Dataset extract ->

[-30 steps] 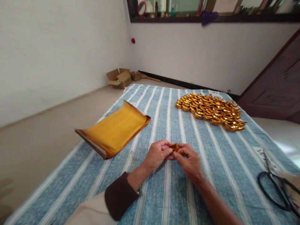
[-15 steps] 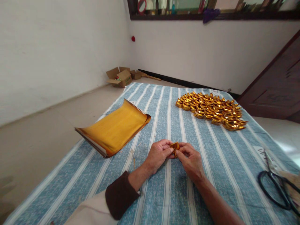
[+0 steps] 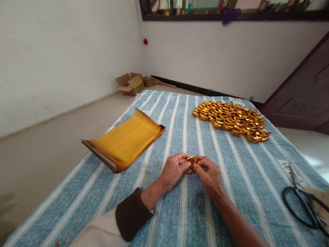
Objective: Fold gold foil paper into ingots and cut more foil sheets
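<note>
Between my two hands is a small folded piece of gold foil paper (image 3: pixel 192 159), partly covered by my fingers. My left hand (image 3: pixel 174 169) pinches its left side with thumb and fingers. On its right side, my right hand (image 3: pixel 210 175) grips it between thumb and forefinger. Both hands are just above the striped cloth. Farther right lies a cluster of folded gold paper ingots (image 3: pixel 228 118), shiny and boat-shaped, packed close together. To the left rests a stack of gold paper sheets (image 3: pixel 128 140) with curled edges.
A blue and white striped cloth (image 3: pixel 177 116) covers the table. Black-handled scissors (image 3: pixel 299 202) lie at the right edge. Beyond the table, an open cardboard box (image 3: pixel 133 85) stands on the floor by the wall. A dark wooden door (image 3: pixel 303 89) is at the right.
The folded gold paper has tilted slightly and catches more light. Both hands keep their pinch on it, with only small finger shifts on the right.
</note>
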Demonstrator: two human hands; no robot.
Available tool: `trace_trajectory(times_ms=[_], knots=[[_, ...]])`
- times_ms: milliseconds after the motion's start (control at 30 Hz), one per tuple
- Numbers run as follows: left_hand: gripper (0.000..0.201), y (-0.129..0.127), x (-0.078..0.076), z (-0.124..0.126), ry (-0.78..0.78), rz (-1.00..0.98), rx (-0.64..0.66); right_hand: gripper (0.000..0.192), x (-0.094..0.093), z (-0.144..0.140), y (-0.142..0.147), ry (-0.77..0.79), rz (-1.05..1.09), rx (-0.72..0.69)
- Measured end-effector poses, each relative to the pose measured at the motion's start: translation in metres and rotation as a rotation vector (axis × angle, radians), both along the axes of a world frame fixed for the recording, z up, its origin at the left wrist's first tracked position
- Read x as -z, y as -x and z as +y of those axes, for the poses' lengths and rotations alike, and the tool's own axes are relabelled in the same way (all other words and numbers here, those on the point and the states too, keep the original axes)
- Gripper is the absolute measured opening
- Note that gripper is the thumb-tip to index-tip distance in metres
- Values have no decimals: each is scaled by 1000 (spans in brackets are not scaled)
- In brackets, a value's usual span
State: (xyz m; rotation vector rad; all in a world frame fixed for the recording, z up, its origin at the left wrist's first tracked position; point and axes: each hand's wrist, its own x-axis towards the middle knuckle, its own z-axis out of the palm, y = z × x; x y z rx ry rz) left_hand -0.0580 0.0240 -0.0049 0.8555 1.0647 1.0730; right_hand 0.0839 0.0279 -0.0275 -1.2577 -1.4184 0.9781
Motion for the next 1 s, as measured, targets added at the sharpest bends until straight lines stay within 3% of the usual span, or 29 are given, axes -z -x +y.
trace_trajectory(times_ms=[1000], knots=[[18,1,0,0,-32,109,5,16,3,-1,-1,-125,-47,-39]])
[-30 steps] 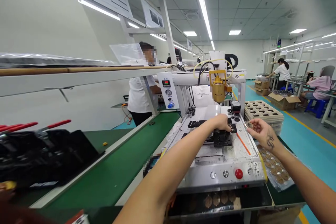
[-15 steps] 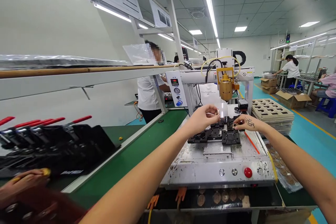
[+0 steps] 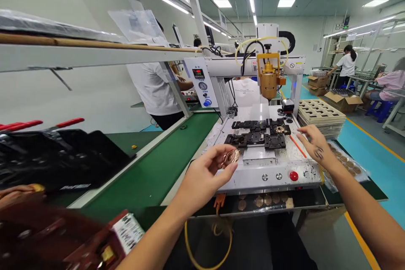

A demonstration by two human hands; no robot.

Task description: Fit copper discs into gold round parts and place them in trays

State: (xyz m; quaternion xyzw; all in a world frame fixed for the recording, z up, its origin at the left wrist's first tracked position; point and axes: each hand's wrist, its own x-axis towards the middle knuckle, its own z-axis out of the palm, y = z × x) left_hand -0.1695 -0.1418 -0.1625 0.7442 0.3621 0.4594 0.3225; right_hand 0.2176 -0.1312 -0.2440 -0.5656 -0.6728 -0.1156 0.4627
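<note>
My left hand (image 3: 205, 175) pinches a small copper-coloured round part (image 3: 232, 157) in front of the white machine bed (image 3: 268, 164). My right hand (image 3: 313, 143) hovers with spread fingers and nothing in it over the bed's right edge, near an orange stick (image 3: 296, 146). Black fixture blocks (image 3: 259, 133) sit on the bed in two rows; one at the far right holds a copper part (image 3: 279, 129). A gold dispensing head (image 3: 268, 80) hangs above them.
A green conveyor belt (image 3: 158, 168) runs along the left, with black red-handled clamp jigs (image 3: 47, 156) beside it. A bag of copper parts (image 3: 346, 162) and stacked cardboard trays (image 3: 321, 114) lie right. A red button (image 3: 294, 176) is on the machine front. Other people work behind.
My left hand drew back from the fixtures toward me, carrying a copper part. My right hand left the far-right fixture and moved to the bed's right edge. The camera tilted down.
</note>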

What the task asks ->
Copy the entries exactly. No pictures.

Answer for this exercise ->
[-30 steps] 
[-15 steps] 
[+0 steps] 
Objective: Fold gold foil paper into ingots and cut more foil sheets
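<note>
Between my two hands is a small folded piece of gold foil paper (image 3: pixel 192 159), partly covered by my fingers. My left hand (image 3: pixel 174 169) pinches its left side with thumb and fingers. On its right side, my right hand (image 3: pixel 210 175) grips it between thumb and forefinger. Both hands are just above the striped cloth. Farther right lies a cluster of folded gold paper ingots (image 3: pixel 228 118), shiny and boat-shaped, packed close together. To the left rests a stack of gold paper sheets (image 3: pixel 128 140) with curled edges.
A blue and white striped cloth (image 3: pixel 177 116) covers the table. Black-handled scissors (image 3: pixel 299 202) lie at the right edge. Beyond the table, an open cardboard box (image 3: pixel 133 85) stands on the floor by the wall. A dark wooden door (image 3: pixel 303 89) is at the right.
The folded gold paper has tilted slightly and catches more light. Both hands keep their pinch on it, with only small finger shifts on the right.
</note>
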Demonstrator: two human hands; no robot.
Available tool: `trace_trajectory(times_ms=[_], knots=[[_, ...]])`
- times_ms: milliseconds after the motion's start (control at 30 Hz), one per tuple
- Numbers run as follows: left_hand: gripper (0.000..0.201), y (-0.129..0.127), x (-0.078..0.076), z (-0.124..0.126), ry (-0.78..0.78), rz (-1.00..0.98), rx (-0.64..0.66); right_hand: gripper (0.000..0.192), x (-0.094..0.093), z (-0.144..0.140), y (-0.142..0.147), ry (-0.77..0.79), rz (-1.05..1.09), rx (-0.72..0.69)
- Measured end-effector poses, each relative to the pose measured at the motion's start: translation in metres and rotation as a rotation vector (axis × angle, radians), both along the axes of a world frame fixed for the recording, z up, its origin at the left wrist's first tracked position
- Read x as -z, y as -x and z as +y of those axes, for the poses' lengths and rotations alike, and the tool's own axes are relabelled in the same way (all other words and numbers here, those on the point and the states too, keep the original axes)
- Gripper is the absolute measured opening
- Note that gripper is the thumb-tip to index-tip distance in metres
- Values have no decimals: each is scaled by 1000 (spans in brackets are not scaled)
- In brackets, a value's usual span
State: (xyz m; rotation vector rad; all in a world frame fixed for the recording, z up, its origin at the left wrist's first tracked position; point and axes: each hand's wrist, its own x-axis towards the middle knuckle, its own z-axis out of the palm, y = z × x; x y z rx ry rz) left_hand -0.0580 0.0240 -0.0049 0.8555 1.0647 1.0730; right_hand 0.0839 0.0279 -0.0275 -1.2577 -1.4184 0.9781
Motion for the next 1 s, as measured, targets added at the sharpest bends until straight lines stay within 3% of the usual span, or 29 are given, axes -z -x +y.
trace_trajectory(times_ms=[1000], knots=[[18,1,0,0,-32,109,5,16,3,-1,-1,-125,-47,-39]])
[-30 steps] 
[-15 steps] 
[+0 steps] 

A demonstration by two human hands; no robot.

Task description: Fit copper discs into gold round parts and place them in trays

State: (xyz m; quaternion xyzw; all in a world frame fixed for the recording, z up, its origin at the left wrist's first tracked position; point and axes: each hand's wrist, its own x-axis towards the middle knuckle, its own z-axis out of the palm, y = z × x) left_hand -0.1695 -0.1418 -0.1625 0.7442 0.3621 0.4594 0.3225; right_hand 0.2176 -0.1312 -0.2440 -0.5656 -0.6728 -0.1156 0.4627
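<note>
My left hand (image 3: 205, 175) pinches a small copper-coloured round part (image 3: 232, 157) in front of the white machine bed (image 3: 268, 164). My right hand (image 3: 313, 143) hovers with spread fingers and nothing in it over the bed's right edge, near an orange stick (image 3: 296, 146). Black fixture blocks (image 3: 259, 133) sit on the bed in two rows; one at the far right holds a copper part (image 3: 279, 129). A gold dispensing head (image 3: 268, 80) hangs above them.
A green conveyor belt (image 3: 158, 168) runs along the left, with black red-handled clamp jigs (image 3: 47, 156) beside it. A bag of copper parts (image 3: 346, 162) and stacked cardboard trays (image 3: 321, 114) lie right. A red button (image 3: 294, 176) is on the machine front. Other people work behind.
My left hand drew back from the fixtures toward me, carrying a copper part. My right hand left the far-right fixture and moved to the bed's right edge. The camera tilted down.
</note>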

Work on this exercise has concluded.